Most classical estimation methods generate consistent parameter estimates when data are complete. With missing data that are MAR, only MLEs are known to be consistent in general. However, with real data, it is hard to specify a correct likelihood function to generate true MLEs. When data have heavy tails, by adjusting the degrees of freedom (Liu 1997), a \(t\)-distribution might better describe the underlying population than the normal distribution. Estimating equations provide even more flexibility in modeling the distribution of the data, and they have become important tools in many areas when modeling practical data whose population distributions are unknown or cannot be described by a familiar parametric family (e.g., Godambe 1991; Liang and Zeger 1986; Prentice and Zhao 1991). The flexibility with estimating Eqs. (8) and (9) lies in that \(w_{i1}\), \(w_{i2}\), and \(w_{i3}\) can have different forms. By properly choosing these weights, the estimating equations may closely approximate those yielded by setting the true but unknown score functions at zero. Then, the resulting estimates will be close to being consistent and asymptotically most efficient. Since it is unlikely to know the size of the bias in parameter estimates with real data, we may select the weights according to the size of the variances corresponding to a set of invariant model parameters (see Yuan et al. 2004), with the hope that the estimates also have minimal biases when their variances are close to smallest. The variances can be estimated using the asymptotic covariance matrix in (22) or the bootstrap (Efron and Tibshirani 1993). Of course, to identify nearly optimal weights for a given data set, one needs to include a variety of procedures. In particular, when a high percentage of data contamination is suspected, S-estimator or other high-breakdown-point estimators need to be included in the comparison. For most of the conditions in Tables 1, 2, 3, 4 and 5, the methods achieve the smallest variances also generate either the smallest biases or the smallest MSEs. For the few exceptions that the smallest variances and MSEs or biases do not go with the same method, the biases or MSEs corresponding to the smallest variances are close to being the smallest.
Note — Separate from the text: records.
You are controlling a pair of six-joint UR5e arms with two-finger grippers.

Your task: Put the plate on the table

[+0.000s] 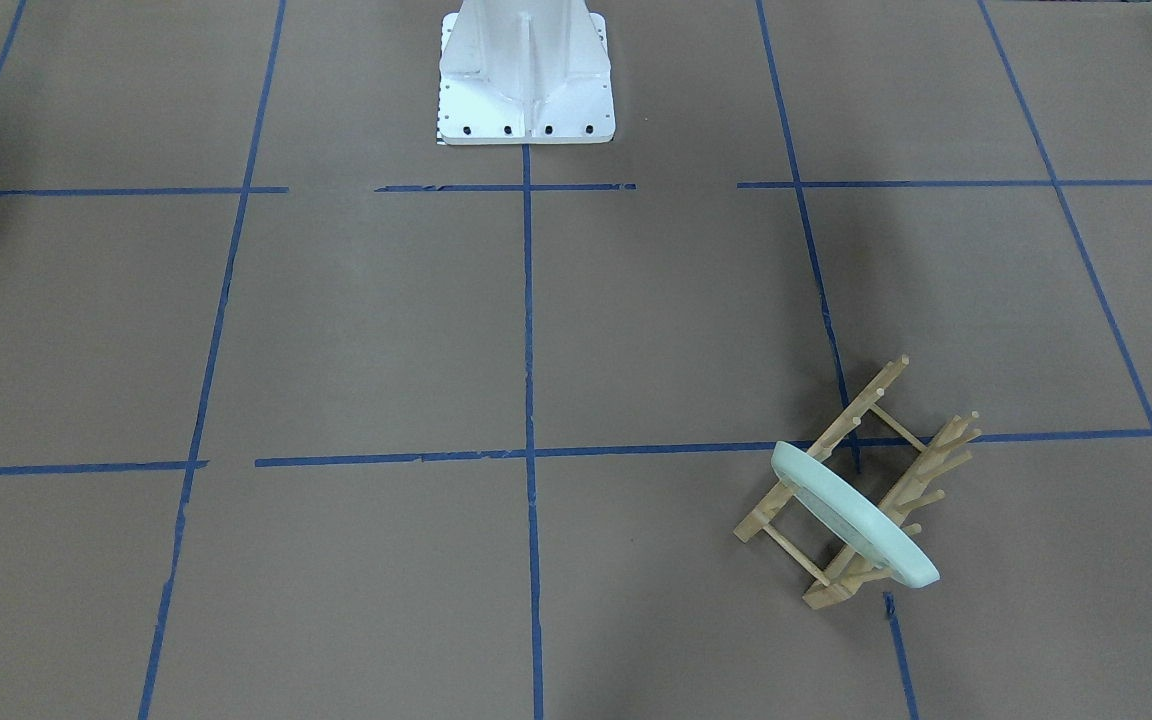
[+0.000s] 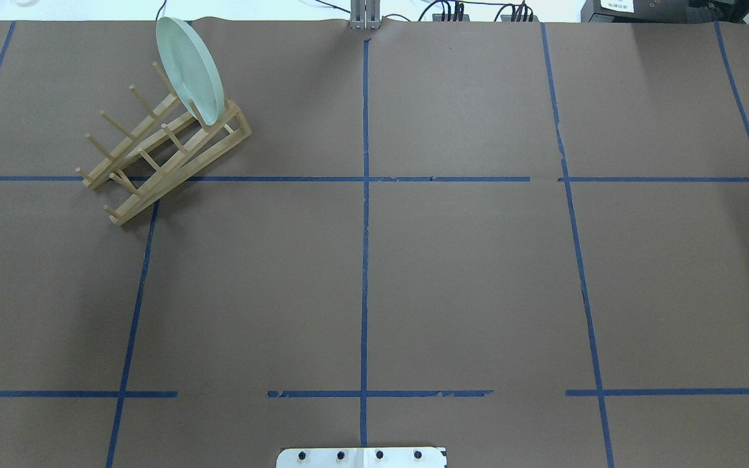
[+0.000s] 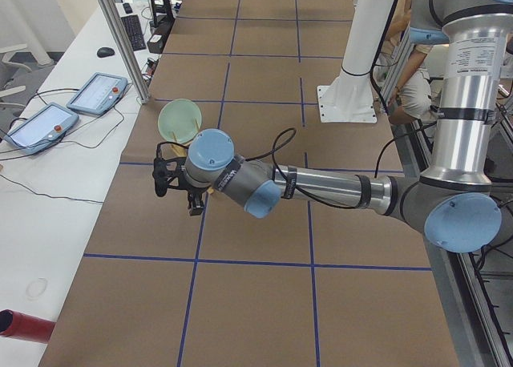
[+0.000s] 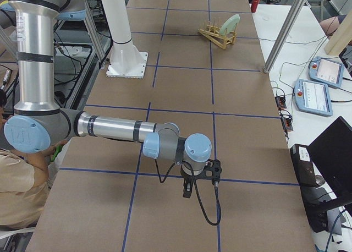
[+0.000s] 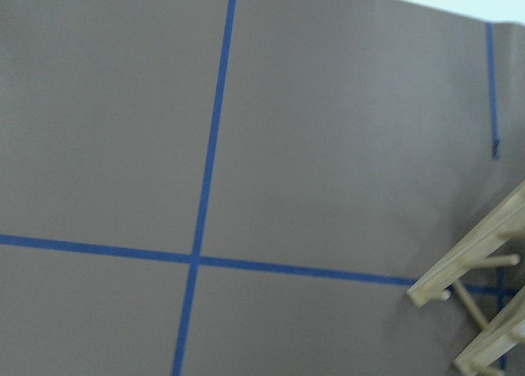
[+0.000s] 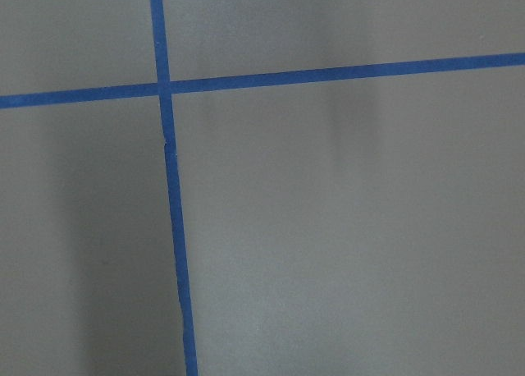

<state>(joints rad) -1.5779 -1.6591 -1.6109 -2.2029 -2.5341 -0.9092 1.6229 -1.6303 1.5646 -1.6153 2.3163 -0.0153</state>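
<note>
The pale mint-green plate [image 1: 851,515] stands on edge, tilted, in the end slot of the light wooden peg rack [image 1: 936,465] on the brown table [image 1: 376,330]. Plate [image 2: 189,68] and rack [image 2: 166,153] are at the far left in the overhead view. In the exterior left view my left gripper [image 3: 178,192] hovers beside the rack, just short of the plate [image 3: 179,120]; I cannot tell if it is open. The left wrist view shows only a rack corner [image 5: 484,253]. My right gripper [image 4: 199,181] hangs over bare table far from the plate [image 4: 231,24]; I cannot tell its state.
The white robot base [image 1: 526,80] stands at the table's middle edge. A metal post [image 3: 120,42] and tablets [image 3: 96,93] stand on the white bench beyond the rack. A red cylinder [image 3: 24,325] lies on that bench. People sit behind the robot.
</note>
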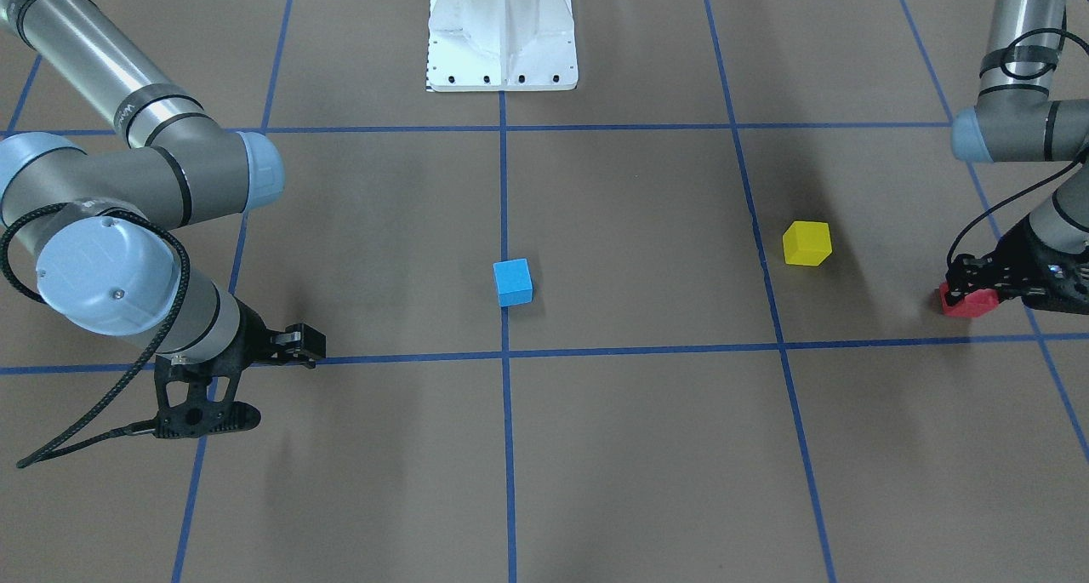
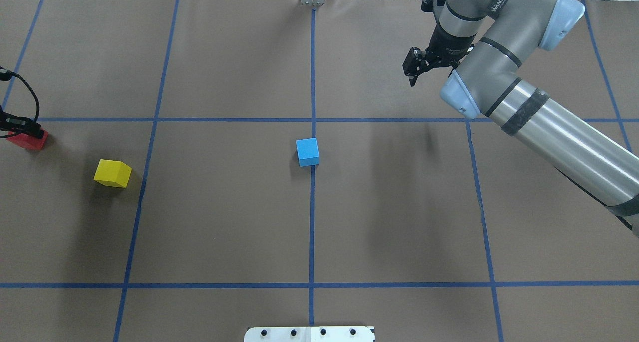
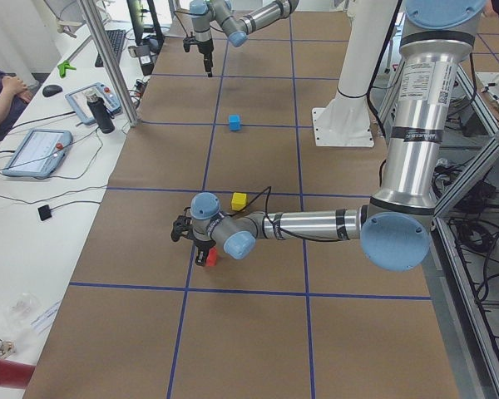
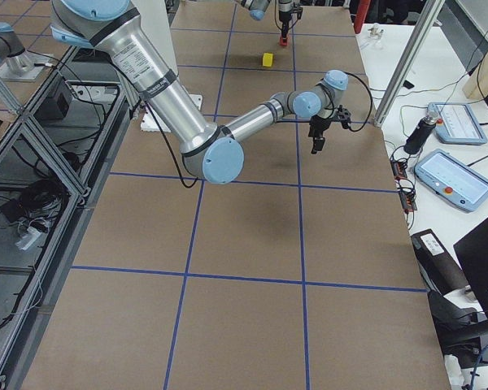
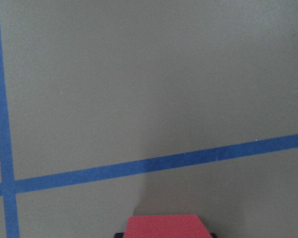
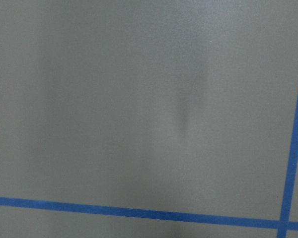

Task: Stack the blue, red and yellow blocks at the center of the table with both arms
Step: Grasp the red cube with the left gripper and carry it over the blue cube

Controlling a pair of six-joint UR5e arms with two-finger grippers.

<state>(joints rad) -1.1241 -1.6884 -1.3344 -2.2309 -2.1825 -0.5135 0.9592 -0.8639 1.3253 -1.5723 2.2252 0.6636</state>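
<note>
The red block (image 1: pixel 966 304) is clasped by the left gripper (image 1: pixel 970 283) on the table (image 1: pixel 647 447). The yellow block (image 1: pixel 806 243) is seen near that gripper, the blue block (image 1: pixel 513 282) well beyond it. Whether the right gripper (image 1: pixel 308 346) is clenched cannot be told.

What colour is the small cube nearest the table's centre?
Light blue; the small matte cube shows best in the overhead exterior view.

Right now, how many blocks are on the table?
3: blue at the center; yellow off to the robot's left; red farther left, at the left gripper. None seem hidden.
</note>
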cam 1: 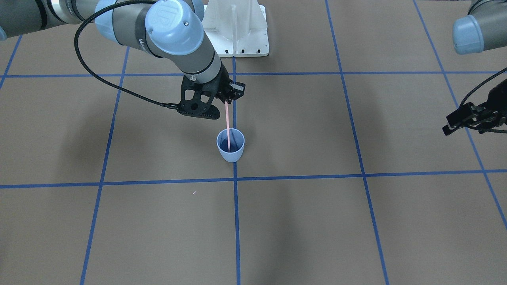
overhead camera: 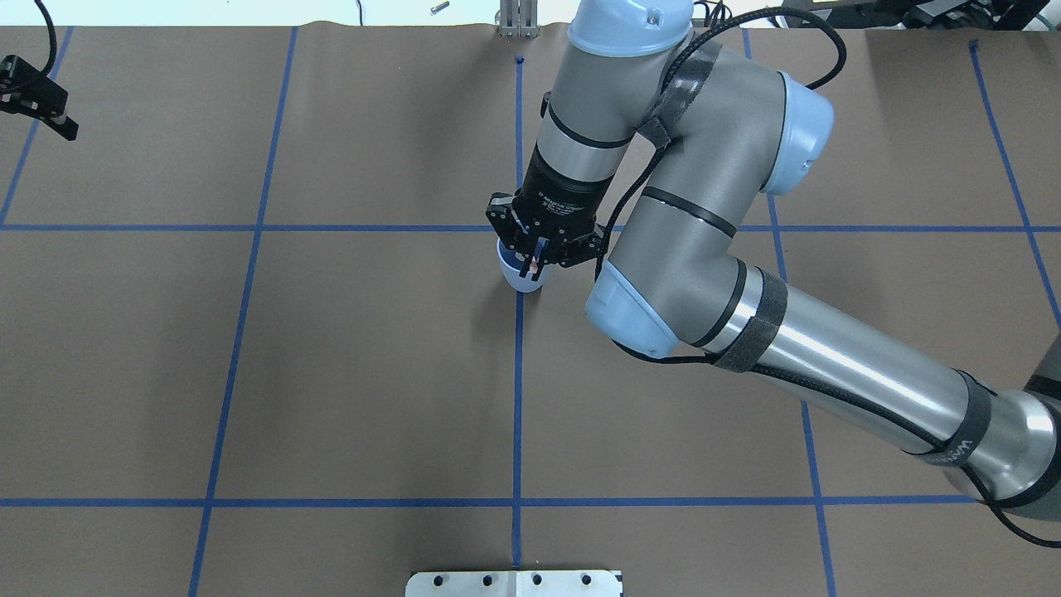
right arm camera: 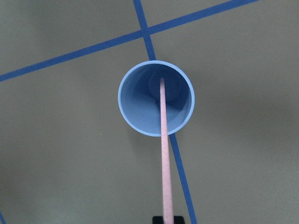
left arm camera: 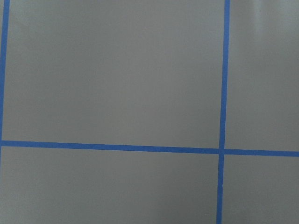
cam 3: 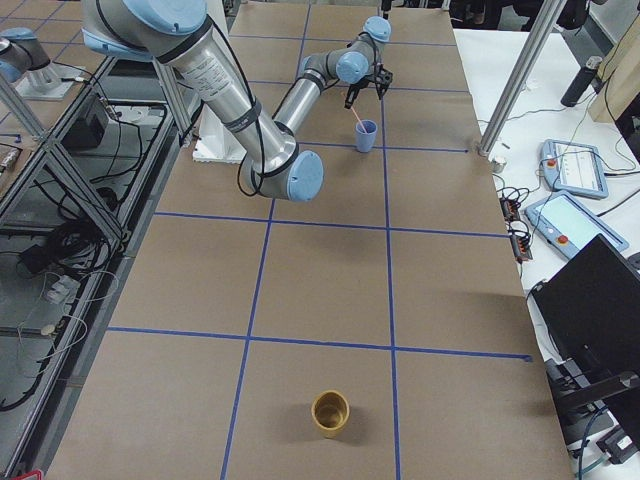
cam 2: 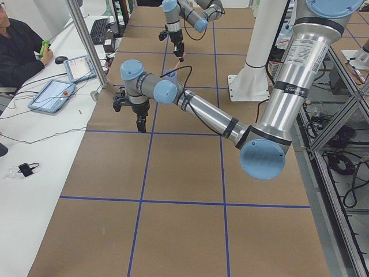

When data contamination or outliers are suspected, an alternative procedure is to use NML following outlier removal with influential analysis (Poon and Poon 2002). Such a procedure may generate more efficient estimates if the population is normally distributed without contamination. If the heavy tails in a sample are not just due to outliers, a robust method might perform better.

Statistical theory for robust estimation with complete data is primarily developed under the assumption of symmetric or elliptical distributions, mainly because the resulting parameter estimates are consistent. However, with missing data that are MAR, it is not clear whether the consistency property still holds when the population distribution is elliptical but the left sides of (8) and (9) are not the score functions derived from the elliptical-distribution-based log likelihood function. Even if the consistency property can be established within the class of elliptical distributions, it is not clear how to use such a result in practice. This is because, even when the population is elliptically distributed, the observed data can be skewed under MAR mechanism, and there does not exist an effective procedure to tell the difference between skewness caused by the MAR mechanism and that caused by a skew underlying population distribution. When it is not clear which method to choose for a given data set, many applied researchers just go with NML, and robust methods offer viable alternatives to NML. Monte Carlo results in Sect. 3 of this article showed that robust estimates are more accurate than the NMLEs when the population distribution is either of heavy tails or data are contaminated. References cited in this article and elsewhere have repeatedly shown the advantage of robust methods over NML with real data.